As an avid runner, I know that sometimes Achilles tendinitis can flare up after long runs. The condition is common and causes heel pain, which can keep you from running and other activities. Alleviating the pain may require some calf strengthening and flexibility as well as some additional physical therapy. But there are other things you can do to keep moving and retain mobility and a certain amount of strength in the lower body.
As a result of my bout with Achilles tendinitis, I toyed with a few ideas and programs that were successful in keeping me in the game.
Your gluteal muscles are powerhouses for lower body movements–you need to keep them active and engaged regularly. This program requires walking (later running) on an incline. It adds a natural resisting force of gravity that recruits glutes and quads much more than walking on a flat surface. You can recruit over double the amount of lower body muscles in this way. Gradually work your way up to the greatest incline you can tolerate without pain at a moderate intensity walk during the warm up (6 minutes).
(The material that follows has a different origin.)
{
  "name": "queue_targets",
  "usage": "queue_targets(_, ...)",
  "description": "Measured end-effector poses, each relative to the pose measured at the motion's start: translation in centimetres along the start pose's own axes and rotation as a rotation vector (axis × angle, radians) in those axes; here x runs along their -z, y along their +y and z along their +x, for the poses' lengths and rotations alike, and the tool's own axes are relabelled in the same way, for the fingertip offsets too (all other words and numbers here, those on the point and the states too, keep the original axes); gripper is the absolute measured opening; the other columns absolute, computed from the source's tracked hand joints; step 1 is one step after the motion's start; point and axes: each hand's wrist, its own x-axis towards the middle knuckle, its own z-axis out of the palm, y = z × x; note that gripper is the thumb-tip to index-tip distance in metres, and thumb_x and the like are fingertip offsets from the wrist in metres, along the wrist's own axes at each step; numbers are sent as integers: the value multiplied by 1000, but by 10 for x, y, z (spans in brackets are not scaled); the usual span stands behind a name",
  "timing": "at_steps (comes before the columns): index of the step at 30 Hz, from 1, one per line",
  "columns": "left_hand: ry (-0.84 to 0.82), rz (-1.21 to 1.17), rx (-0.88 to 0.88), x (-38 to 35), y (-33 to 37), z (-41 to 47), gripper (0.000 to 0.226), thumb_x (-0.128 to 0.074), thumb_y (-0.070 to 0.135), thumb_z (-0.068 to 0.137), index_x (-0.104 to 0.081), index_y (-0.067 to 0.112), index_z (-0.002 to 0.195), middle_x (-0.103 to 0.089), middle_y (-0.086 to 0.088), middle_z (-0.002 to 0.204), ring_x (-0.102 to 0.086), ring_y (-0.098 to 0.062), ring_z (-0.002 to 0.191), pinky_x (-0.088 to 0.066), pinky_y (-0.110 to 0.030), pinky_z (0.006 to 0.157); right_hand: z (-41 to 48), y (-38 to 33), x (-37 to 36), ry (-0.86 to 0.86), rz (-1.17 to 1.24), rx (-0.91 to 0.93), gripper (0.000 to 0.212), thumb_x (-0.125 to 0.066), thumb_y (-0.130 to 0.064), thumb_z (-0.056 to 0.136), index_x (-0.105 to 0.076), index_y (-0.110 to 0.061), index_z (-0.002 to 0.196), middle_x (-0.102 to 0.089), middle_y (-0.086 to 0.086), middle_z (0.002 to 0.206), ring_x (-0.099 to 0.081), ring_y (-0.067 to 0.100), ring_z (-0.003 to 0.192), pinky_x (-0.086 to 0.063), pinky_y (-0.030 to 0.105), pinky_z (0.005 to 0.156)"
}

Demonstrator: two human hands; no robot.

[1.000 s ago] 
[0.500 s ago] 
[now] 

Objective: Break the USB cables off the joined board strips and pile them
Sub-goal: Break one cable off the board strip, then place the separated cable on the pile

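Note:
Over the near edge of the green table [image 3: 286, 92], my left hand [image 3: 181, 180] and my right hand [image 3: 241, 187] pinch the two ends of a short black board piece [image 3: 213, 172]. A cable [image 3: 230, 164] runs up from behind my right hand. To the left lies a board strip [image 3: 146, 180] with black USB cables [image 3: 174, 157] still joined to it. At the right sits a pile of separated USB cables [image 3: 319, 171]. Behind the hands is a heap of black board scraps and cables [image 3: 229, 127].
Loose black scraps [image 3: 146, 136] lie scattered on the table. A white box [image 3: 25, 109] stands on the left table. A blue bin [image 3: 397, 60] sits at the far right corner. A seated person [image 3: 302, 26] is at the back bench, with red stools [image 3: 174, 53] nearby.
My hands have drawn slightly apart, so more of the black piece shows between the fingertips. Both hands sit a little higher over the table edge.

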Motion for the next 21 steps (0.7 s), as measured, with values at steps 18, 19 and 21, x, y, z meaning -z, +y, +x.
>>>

As soon as you hit the highest incline, begin the workout (Total time: 45 minutes):
- 1 minute walking at a higher intensity without leaning forward too far followed by 1 minute sumo squats off of the treadmill. Repeat this combination 12 times.
- Follow up with a cool down on a completely flat treadmill platform walking at a moderate intensity (5 minutes). Perform stretches or foam roll for an additional 10 minutes.
As your Achilles heals, you can change the walking to jogging and then eventually running. This is just one of the many ways you can train to increase lower body muscle recruitment and progress your fitness.